Interview mit einem Fleischfresser
Heinz Lerch, Projektleiter Natur und Landschaft
Schon lange wohnt es dort in der WG. Wegziehen sei eine schlechte Option. Wie es selber sagt, behage ihm das kalte und nasse Klima, obschon andere dies nicht nachvollziehen können. Es betont aber, dass noch weiteres wichtig ist für die Lebensqualität. Im Interview erklärt das Alpen-Fettblatt warum es den Wohnort an der Quelle bevorzugt, gerne dortbleiben möchte und mit wem es sich sein Zuhause teilt.
Heinz Lerch, Regionaler Naturpark Diemtigtal: Deine Füsse stecken immer im Kalten und Nassen. Wie viel Geld gibst du jährlich für Schnupfen-Medikamente aus?
Das Alpen-Fettblatt lacht: Keinen einzigen Franken. Erst wenn’s so richtig nass und konstant kühl ist, fühle ich mich besonders wohl. Und der grosse Vorteil ist, dass viele andere sich in diesem Klima nicht wohlfühlen. So ist genügend Platz für mich und meine Mitbewohner in unserer Wohngemeinschaft «Lebensraum Quelle».
Du hast WG-Partner?
Ja, ein paar andere lieben es auch so kühl und nass. Zum Beispiel der Bach-Steinbrech oder der Stern-Steinbrech und sehr viel Moos. Gegen das muss ich mich aber oft etwas resolut durchsetzen, so wie es halt manchmal in einer WG läuft. Mit meinen Rosettenblättern decke ich den Boden um mich herum dicht ab. So gibt’s kein Licht mehr und ich kann meinen Standort behalten.
Dein Lebensraum ist sehr nährstoffarm. Leidest du nicht Hunger?
Der ist in der Tat sehr nährstoffarm. Das hat den Vorteil, dass mich keine schnell und hochwachsenden Pflanzen verdrängen. Aber natürlich steht so auch für mich nur wenig Stickstoff zur Verfügung. Nun, ich habe einen Trick: ich bin nämlich eine fleischfressende Pflanze. Meine Blätter scheiden Tröpfchen einer klebrigen Flüssigkeit aus. Darauf bleiben kleine Insekten kleben, welche durch ein Enzym verdaut werden. So komme ich über die Blattoberfläche an zusätzliche Nährstoffe.
Die Klimaerwärmung hat die Welt fest im Griff. Hand aufs Herz: wie gehst du damit um?
Im Gegensatz zu meinen ganz spezialisierten Quell-Mitbewohnern bin ich ausnahmsweise auch gegenüber Trockenheit tolerant. In den höher gelegenen Gebieten lebe ich sogar auch an Orten ausserhalb vom Grundwassereinfluss. Aber trotzdem sorge ich mich wegen der Klimaerwärmung. Auch ich sterbe relativ schnell aus, wenn’s so weitergeht.
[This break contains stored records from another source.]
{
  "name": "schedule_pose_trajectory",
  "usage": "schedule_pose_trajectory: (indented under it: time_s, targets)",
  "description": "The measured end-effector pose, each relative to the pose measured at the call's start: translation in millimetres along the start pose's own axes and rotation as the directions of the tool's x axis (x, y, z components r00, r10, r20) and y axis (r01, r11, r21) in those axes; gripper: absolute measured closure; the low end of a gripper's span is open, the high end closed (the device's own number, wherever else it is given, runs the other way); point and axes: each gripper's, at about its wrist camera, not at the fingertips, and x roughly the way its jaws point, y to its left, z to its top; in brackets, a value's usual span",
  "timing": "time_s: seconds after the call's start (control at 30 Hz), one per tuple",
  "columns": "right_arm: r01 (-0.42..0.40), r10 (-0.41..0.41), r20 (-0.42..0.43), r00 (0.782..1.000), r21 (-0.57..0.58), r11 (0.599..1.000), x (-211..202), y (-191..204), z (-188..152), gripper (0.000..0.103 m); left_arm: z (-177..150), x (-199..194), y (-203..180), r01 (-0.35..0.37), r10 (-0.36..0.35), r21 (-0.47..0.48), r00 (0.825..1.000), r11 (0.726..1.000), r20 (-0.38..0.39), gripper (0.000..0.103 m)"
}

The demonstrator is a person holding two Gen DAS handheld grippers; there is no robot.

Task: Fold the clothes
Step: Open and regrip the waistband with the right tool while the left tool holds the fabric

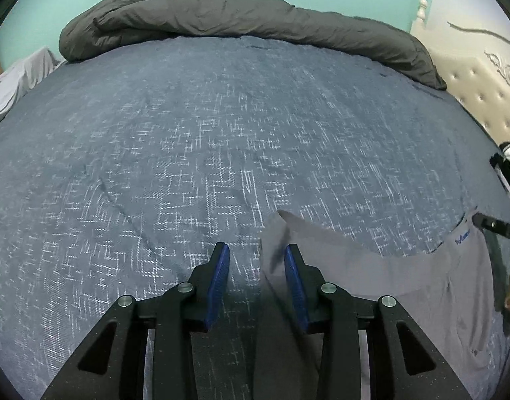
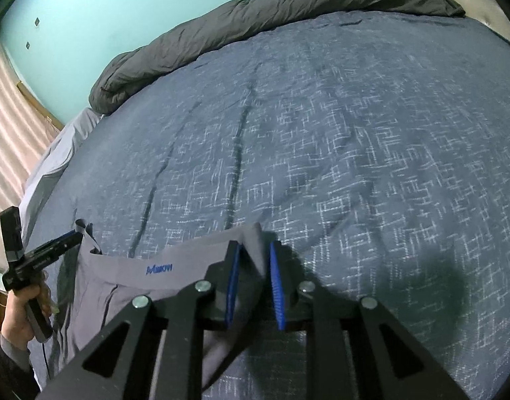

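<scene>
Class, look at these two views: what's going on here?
A person holds a gripper in each hand over a bed. A grey garment lies at its near edge. The left gripper is open at one top corner. The right gripper is open with the other corner between its pads. Neither pinches the cloth.

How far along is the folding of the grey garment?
Done: the grey garment lies spread on the blue bed cover, logo waistband flat. In hand: left gripper and right gripper each straddle a waistband corner, jaws apart, not gripping. Remaining: every fold; none shows yet.
</scene>
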Motion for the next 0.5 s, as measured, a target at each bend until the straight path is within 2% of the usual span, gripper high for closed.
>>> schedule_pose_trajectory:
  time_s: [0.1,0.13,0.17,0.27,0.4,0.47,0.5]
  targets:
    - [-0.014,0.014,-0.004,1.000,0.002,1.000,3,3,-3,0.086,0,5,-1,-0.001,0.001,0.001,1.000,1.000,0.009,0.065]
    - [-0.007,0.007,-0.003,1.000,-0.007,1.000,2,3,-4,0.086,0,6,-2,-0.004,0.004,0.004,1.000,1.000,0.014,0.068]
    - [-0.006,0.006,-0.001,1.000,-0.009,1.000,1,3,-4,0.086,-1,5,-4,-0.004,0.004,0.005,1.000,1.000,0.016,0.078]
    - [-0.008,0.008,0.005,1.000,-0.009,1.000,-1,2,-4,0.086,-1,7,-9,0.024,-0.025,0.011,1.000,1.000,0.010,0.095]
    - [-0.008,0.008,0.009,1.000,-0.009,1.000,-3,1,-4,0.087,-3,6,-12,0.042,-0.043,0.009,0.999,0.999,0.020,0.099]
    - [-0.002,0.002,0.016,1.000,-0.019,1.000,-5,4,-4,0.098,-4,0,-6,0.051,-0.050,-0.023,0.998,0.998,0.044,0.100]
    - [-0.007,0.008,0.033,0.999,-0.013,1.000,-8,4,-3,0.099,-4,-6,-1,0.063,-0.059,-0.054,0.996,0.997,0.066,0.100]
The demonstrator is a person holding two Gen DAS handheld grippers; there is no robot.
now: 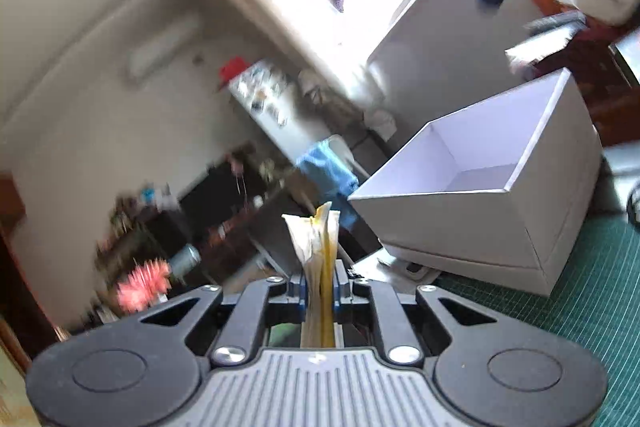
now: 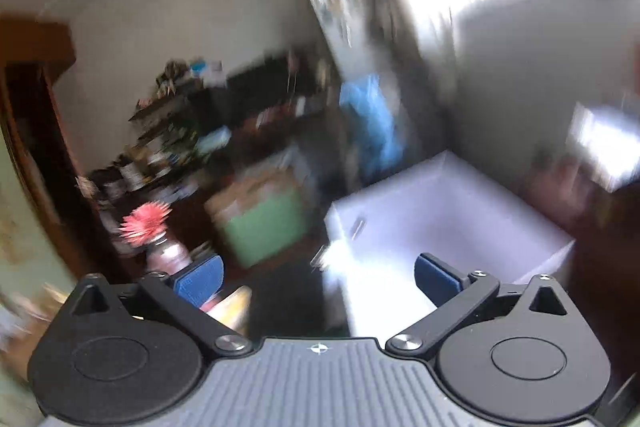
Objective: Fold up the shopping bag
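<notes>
My left gripper [image 1: 320,287] is shut on the folded shopping bag [image 1: 316,247], a thin cream and yellow wad that sticks up edge-on between the blue pads. It is held in the air, left of an open white box [image 1: 480,179]. My right gripper [image 2: 318,275] is open and empty, its blue pads [image 2: 200,277] wide apart, in front of the same white box [image 2: 440,211]. The right wrist view is heavily blurred.
The white box stands on a green cutting mat [image 1: 592,307]. Behind lie a cluttered shelf [image 2: 168,131], a pink spiky object [image 2: 144,223], a blue bag [image 2: 372,119] and a white fridge [image 1: 264,99].
</notes>
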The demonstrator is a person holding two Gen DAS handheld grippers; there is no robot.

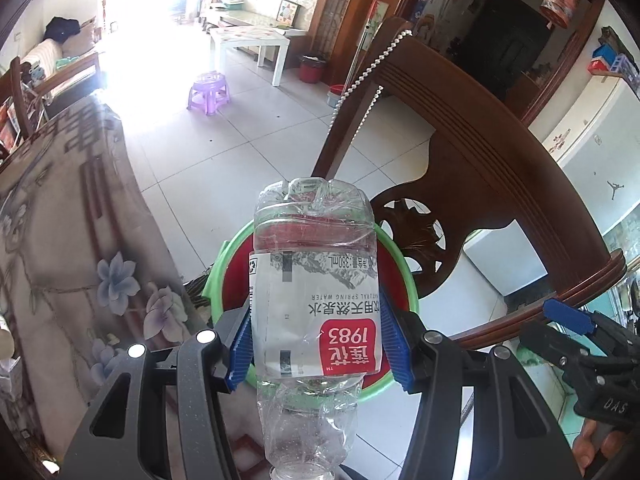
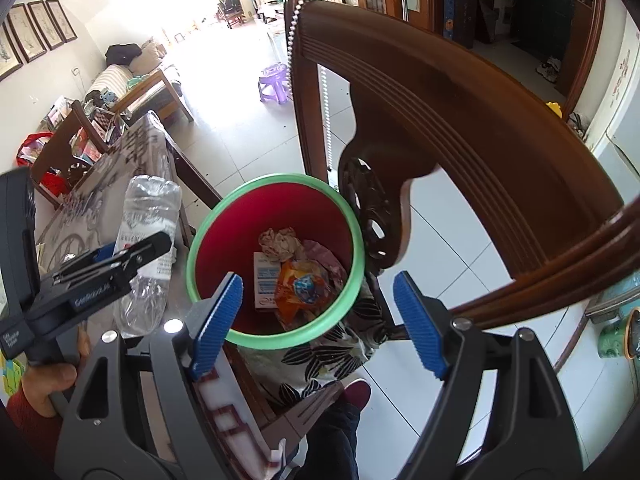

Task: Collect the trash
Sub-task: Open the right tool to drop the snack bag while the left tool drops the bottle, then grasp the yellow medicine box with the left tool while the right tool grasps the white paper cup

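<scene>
A crushed clear plastic bottle with a white and red label is clamped between the blue pads of my left gripper, its base pointing away, right above the red bin with a green rim. In the right wrist view the same bottle and left gripper sit just left of the bin. My right gripper stands open over the bin's near rim with nothing between its pads. Crumpled paper, a white box and an orange wrapper lie inside the bin.
A dark wooden chair with a bead chain over its back stands right behind the bin. A table with a floral cloth runs along the left. A leaf-print cushion lies under the bin. A purple stool stands on the tiled floor.
</scene>
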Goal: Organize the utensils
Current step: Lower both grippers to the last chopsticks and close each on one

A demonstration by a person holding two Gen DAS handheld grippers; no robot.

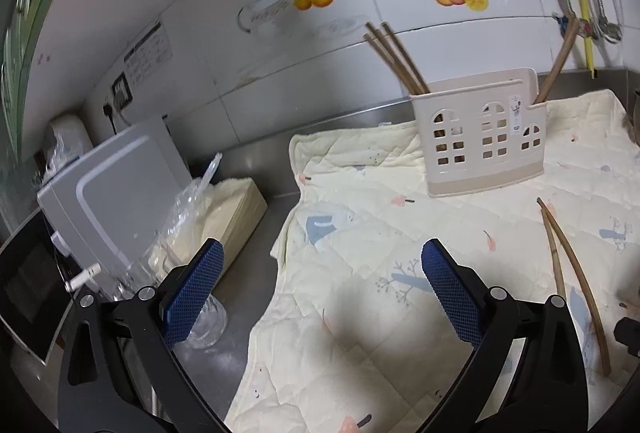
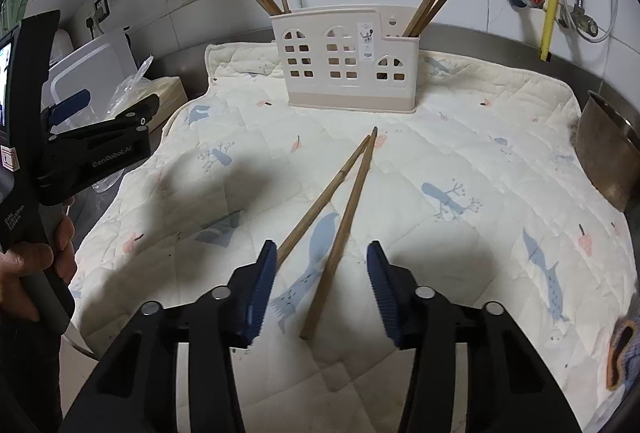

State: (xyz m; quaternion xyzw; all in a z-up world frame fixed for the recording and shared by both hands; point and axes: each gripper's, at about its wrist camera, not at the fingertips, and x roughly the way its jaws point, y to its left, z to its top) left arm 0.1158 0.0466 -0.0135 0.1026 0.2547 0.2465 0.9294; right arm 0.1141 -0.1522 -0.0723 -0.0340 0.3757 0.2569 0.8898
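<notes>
Between my right gripper (image 2: 322,287) pads lie two wooden chopsticks (image 2: 340,229), butts toward me, long axes running away to the holder (image 2: 348,63). Its jaws are part-closed, not yet pressing the sticks; one stick sits by the left pad, the other midway. My left gripper (image 1: 322,293) hangs wide and empty, further off, so I judge the right hand takes them. They lie on a printed quilted cloth (image 2: 500,161) over a steel counter, tiled wall behind.
</notes>
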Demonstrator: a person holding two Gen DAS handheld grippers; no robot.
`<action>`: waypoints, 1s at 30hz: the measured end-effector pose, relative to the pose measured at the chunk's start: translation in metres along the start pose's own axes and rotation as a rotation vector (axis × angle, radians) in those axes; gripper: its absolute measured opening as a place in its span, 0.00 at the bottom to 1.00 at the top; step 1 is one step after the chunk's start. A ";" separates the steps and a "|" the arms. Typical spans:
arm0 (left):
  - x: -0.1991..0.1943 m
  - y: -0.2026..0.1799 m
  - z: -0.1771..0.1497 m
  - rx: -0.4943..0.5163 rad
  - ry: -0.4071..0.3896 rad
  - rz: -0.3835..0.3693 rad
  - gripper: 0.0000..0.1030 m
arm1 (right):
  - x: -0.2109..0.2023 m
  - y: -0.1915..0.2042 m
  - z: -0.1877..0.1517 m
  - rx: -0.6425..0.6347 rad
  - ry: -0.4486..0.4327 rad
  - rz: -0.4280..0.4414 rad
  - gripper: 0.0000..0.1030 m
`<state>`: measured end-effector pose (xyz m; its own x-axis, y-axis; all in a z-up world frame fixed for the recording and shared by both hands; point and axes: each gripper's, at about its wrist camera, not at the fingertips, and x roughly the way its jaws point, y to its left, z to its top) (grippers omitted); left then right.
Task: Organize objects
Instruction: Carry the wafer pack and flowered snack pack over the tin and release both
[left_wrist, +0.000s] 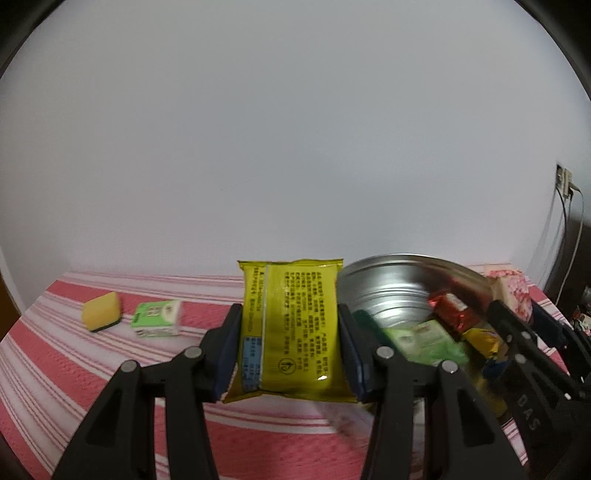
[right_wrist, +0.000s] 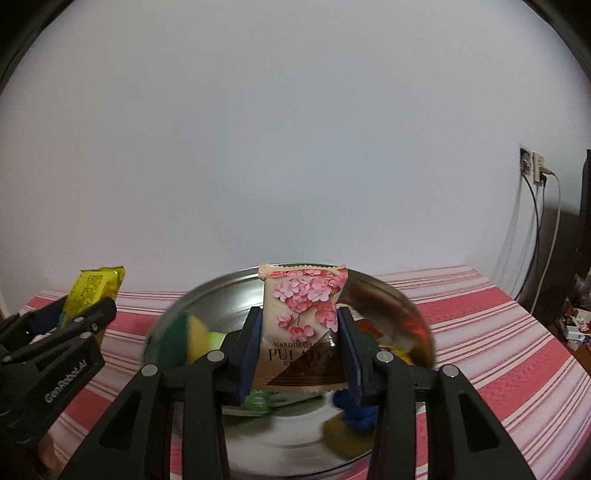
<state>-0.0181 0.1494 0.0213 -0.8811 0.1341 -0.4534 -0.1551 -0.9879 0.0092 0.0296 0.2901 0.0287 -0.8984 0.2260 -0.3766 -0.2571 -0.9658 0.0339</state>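
Observation:
My left gripper is shut on a yellow snack packet and holds it upright above the striped cloth, left of a metal bowl. My right gripper is shut on a beige marshmallow packet with pink flowers, held over the metal bowl. The bowl holds a red packet, a green packet, a yellow-green sponge and other wrapped items. The right gripper with its pink packet shows at the right of the left wrist view; the left gripper with the yellow packet shows at the left of the right wrist view.
A yellow sponge and a small green-and-white box lie on the red-and-white striped cloth at far left. A white wall stands behind. A wall socket with cables and dark furniture are at right.

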 end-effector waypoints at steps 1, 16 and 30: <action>0.001 -0.007 0.001 0.007 0.001 -0.008 0.47 | 0.003 -0.007 0.000 0.005 0.002 -0.005 0.42; 0.036 -0.064 -0.001 0.055 0.073 -0.086 0.47 | 0.036 -0.069 0.001 0.021 0.059 -0.049 0.42; 0.058 -0.077 -0.004 0.091 0.153 -0.103 0.50 | 0.053 -0.067 -0.002 0.010 0.124 -0.030 0.42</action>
<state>-0.0557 0.2333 -0.0092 -0.7814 0.2134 -0.5864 -0.2864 -0.9575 0.0332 0.0002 0.3666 0.0042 -0.8393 0.2370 -0.4893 -0.2877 -0.9573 0.0299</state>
Die Quellen sind nur kleinräumige Lebensräume welche in zum Teil grösseren Abständen voneinander vorkommen. Wie schaffst du es trotzdem, dich zu verbreiten?
Meine staubfeinen Samen werden vom Wind verbreitet. Und dass meine Nachkommen auch ausserhalb vom Quelllebensraum an feuchten Stellen wie an Bachläufen wachsen können, ist natürlich ein Vorteil. Vielleicht ist es von da an nicht mehr weit bis zu einer Quelle, wo sich meine Grosskinder wieder so richtig wohl fühlen können. Auch hier haben fix an Quellen gebundene Arten einen Nachteil. Ist die Distanz zur nächsten Quelle zu weit, findet zwischen den Populationen kein Austausch mehr statt und die Arten verarmen genetisch.
Hast du auch Verwandte in der Region?
Ja, in der Region ist auch das Gemeine Fettblatt zu finden. Es sieht mir sehr ähnlich, hat aber violette Blüten. Zum Beispiel findet man es bei der Tuffquelle unterhalb des Spitzenfluhtunnels.
Bist du selten oder sogar auf der Roten Liste der gefährdeten Arten aufgelistet?
Ich bin nirgends wirklich häufig aber relativ weit verbreitet. So bin ich nicht gefährdet und auch nicht auf der Roten Liste. In manchen Kantonen bin ich aber trotzdem geschützt.
Herzlichen Dank für deine Zeit. Ich wünsche dir und den Quellen alles Gute.